そして、あまりの痛さに手が痺(しび)れ始めた。
そんなあたしを見たリュウは慌てて携帯を取り何処かへ電話する。
額から汗が浮き出て息も乱れ、あまりの痛さに手の感覚すらなくなっていく。
痛い…
痛い…
何…。この痛さ…
「救急車呼んだから」
そう言われてリュウに背中を擦られた時、思ってもみないほど全身に鋭い痛みが走りだした。
「痛いっ!!触んないで!!」
精一杯の声を上げたと同時にリュウの手はピタッと背中の真ん中で止まる。
「おい、恵梨菜…。
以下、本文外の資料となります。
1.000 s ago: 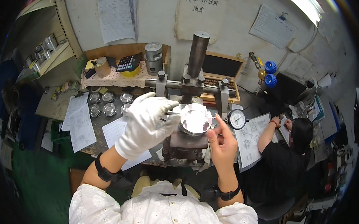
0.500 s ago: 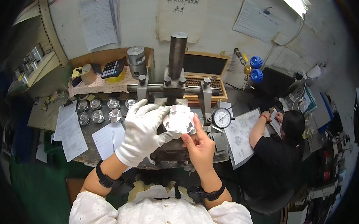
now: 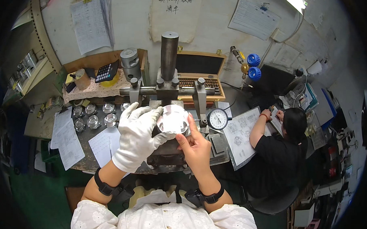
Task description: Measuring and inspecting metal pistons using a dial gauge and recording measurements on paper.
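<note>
My left hand (image 3: pixel 137 133), in a white glove, is closed around the left side of a shiny round metal part (image 3: pixel 172 117). My bare right hand (image 3: pixel 195 146) grips the same part from the right, thumb low and fingers along its edge. Bright glare hides some of the part's surface. It sits at the front of a steel measuring stand with a thick upright post (image 3: pixel 168 55) and a horizontal bar (image 3: pixel 148 90). Just right of my right hand, a round dial gauge (image 3: pixel 218 118) is mounted on the stand.
Several similar metal parts (image 3: pixel 93 122) stand at the left, near paper sheets (image 3: pixel 68 145). Behind are a calculator (image 3: pixel 107 72), a large metal cylinder (image 3: pixel 130 64) and an open wooden case (image 3: pixel 201 70). At the right, a co-worker (image 3: pixel 277 146) sits beside a drawing (image 3: pixel 241 136).
The whole view has shifted slightly, so the scene lies a little farther left. Both hands keep hold of the metal part in front of the stand.
</note>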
しっかりしろよ」
突然破裂したようにボロボロ目から零れ落ちる涙。
今までこんな涙なんて出す事なんてなかったのに、初めて大量に目から涙が溢れてくる。
「…たいよ。痛いよ…、痛いよ」
ずっと悲痛の声を漏らすあたしにリュウは「もうすぐ来っから」と優しい声をかけ、もう一度携帯を握り締めて何処かに電話をする。
リュウの顔はだんだん曇ってきて「出ろよ…」と声を漏らしながら小さく舌打ちをする。
暫くたっても相手が出ないのか、リュウは携帯をパチンと閉じあたしの頭を撫で続けた。